Kelebihan : 1. Memberikaan informasi tentang ikterus neonatal.
2. Memberikan informasi tentang keterkaitan inisiasi menyusu dini
dengan kejadian ikterus neonatal.
3. Penelitian menggunakan studi kohort sehingga ada perbandingan
antara kelompok yang beresiko dengan yang tidak.

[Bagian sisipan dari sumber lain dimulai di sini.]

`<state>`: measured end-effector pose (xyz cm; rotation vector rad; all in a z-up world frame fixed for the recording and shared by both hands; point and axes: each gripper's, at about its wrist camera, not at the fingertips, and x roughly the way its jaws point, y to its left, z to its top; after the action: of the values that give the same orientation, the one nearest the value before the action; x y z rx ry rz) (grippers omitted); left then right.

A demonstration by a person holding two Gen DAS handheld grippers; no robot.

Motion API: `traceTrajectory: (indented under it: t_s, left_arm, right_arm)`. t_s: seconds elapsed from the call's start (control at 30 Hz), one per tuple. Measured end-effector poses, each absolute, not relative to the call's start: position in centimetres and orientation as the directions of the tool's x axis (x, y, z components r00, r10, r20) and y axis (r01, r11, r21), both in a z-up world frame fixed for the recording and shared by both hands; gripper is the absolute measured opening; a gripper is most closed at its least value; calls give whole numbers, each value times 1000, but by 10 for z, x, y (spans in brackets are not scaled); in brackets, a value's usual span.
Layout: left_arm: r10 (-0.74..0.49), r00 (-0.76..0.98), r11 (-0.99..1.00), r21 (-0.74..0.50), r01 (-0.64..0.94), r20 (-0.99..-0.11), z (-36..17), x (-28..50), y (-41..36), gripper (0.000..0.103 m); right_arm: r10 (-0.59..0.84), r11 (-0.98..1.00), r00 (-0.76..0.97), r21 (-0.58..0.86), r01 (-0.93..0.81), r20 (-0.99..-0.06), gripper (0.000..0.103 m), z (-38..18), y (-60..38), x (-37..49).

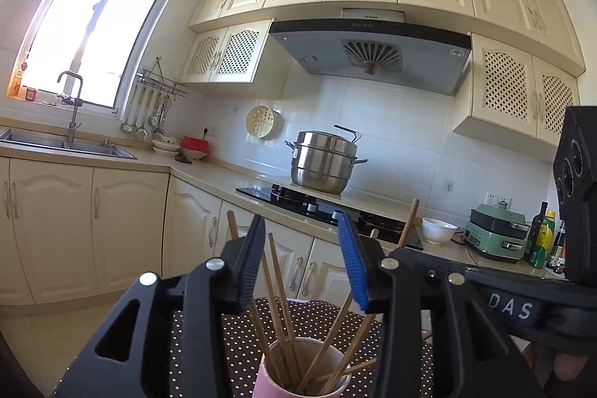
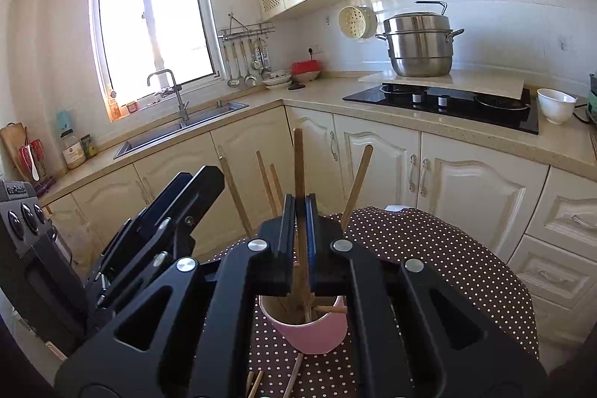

Kekurangan : 1. Adanya perlakuan yang berbeda terhadap sampel. Yaitu satu sisi
sampel dilakukan IMD dengan baik, sedangkan satu sisi tidak. Yang
mengakibatkan terjadinya ikterus pada neonatal.
Format Resume Jurnal II
Latar : Sekitar 60% bayi lahir normal menjadi kuningminggu pertama kelahiran.
Belakang Insiden penyakit kuning di Nusa Tenggara Barat rumah sakit dalam 3
tahun kemudian (2012-2014) ada 1166 kasus. Fototerapi dari total serum
bilirubin (TSB) meningkat. Uji klinis telah memvalidasi fototerapi
kemanjuran dalam mengurangi berlebihan tak terkonjugasi
iperbilirubinemia, dan implementasinya telah dibatasi secara drastis
penggunaan transfusi pertukaran (Bhutani, 2011).
Tujuan : Tujuan dari
Penelitian ini adalah untuk menentukan tingkat penyakit kuning sebelum
dan sesudah fototerapi, serta menganalisis pengaruh fototerapi sebelum
dan
setelah tingkat penyakit kuning pada bayi baru lahir.